@CanisPundit I seem to recall the answer relating to ICBMs (not long, but longer than people think), but other land-based missiles might be different and SLBMs and Cuba are game changers.
@Coctaanatis @CanisPundit There are no nukes in Cuba today, thanks to Kennedy & Khrushchev agreeing to sanity instead of annihilation, so the nukes we're concerned about in the above scenario are those from Russia & China, either truck mounted or in silos. All other nuclear armed countries are at least nominally friendly towards the U.S. If I remember right, a Russian ICBM will take roughly 20-30 minutes to reach CONUS. Europe is another story entirely. They'll have 10 minutes warning or less.

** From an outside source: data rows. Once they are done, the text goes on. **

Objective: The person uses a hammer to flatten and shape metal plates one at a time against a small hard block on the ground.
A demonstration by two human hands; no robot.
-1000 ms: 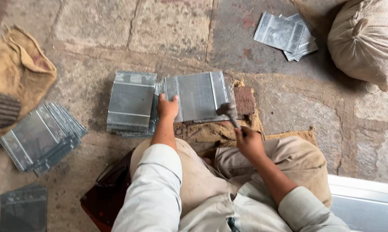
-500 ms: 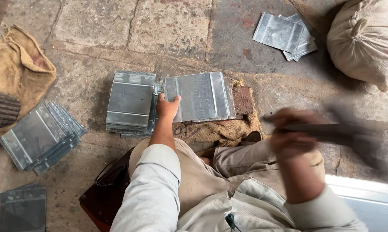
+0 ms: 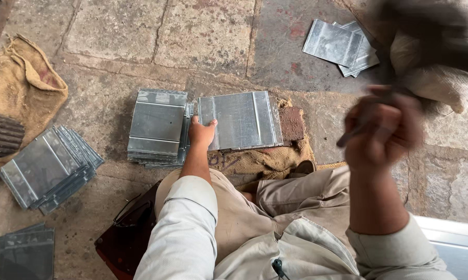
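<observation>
Galvanised sheet metal is what we have under our left hand (image 3: 202,132): a thin grey metal sheet (image 3: 242,120) with folded ribs near its two side edges, lying flat on a burlap pad (image 3: 254,161) over a reddish brick block (image 3: 292,123) on the stone floor (image 3: 208,36). Our left hand presses on the sheet's near left corner, fingers spread flat on top and thumb at the edge, pinning it rather than gripping it. Our right hand (image 3: 381,129) is raised to the right, closed in a fist around the handle of a tool (image 3: 356,134); motion blur hides the tool's head, so we cannot tell what kind it is. We judge the sheet to be light and stiff across the ribs, but springy in the flat middle, and likely to slide on the burlap if not held down. Its cut edges look sharp, so the safe hold is flat on the face or along a folded rib, not across a raw edge. Just left of it, touching, stands a neat stack of sheets (image 3: 157,127). Farther left a fanned pile of sheets (image 3: 50,168) lies beside a burlap sack (image 3: 21,88). A few loose sheets (image 3: 340,46) lie far right near a filled sack (image 3: 441,78).
</observation>
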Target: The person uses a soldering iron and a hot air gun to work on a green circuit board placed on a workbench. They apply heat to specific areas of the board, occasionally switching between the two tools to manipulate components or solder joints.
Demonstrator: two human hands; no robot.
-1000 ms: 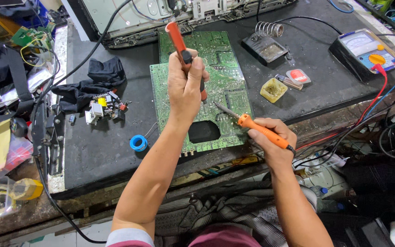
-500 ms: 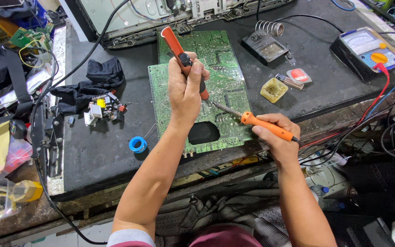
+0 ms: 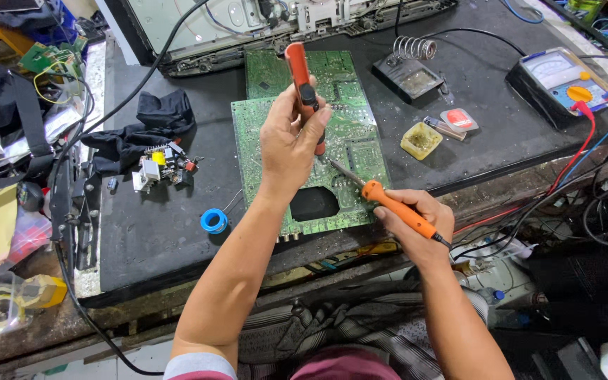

@POOetryma @CanisPundit There's a Russian nuclear submarine currently in Cuba, and while allegedly not armed with nuclear weapons there's nothing preventing Putin from staging them there just as he's broken numerous other Soviet-era treaties.
@Coctaanatis @CanisPundit This is true, but the scenario outlined above specifically mentioned only land based missiles. For this exercise, we're ignoring long range bombers & subs. A typical ICBM launched from the northernmost silo there would take about 20 to 30 minutes to reach the continental U.S., giving the president about 2 minutes to issue shelter & evacuation warnings and maybe 15 minutes to decide whether to launch a counterstrike, though it likely won't take near that long.
@CanisPundit @POOetryma Here's a good summary of the effects of nuclear weapons and war.
https://thereader.mitpress.mit.edu/devastating-effects-of-nuclear-weapons-war/
@Coctaanatis @CanisPundit It's theorized that even a limited, regional war - say, between India and Pakistan - would have devastating global consequences, causing global cooling for several years and rendering large areas uninhabitable for decades to centuries.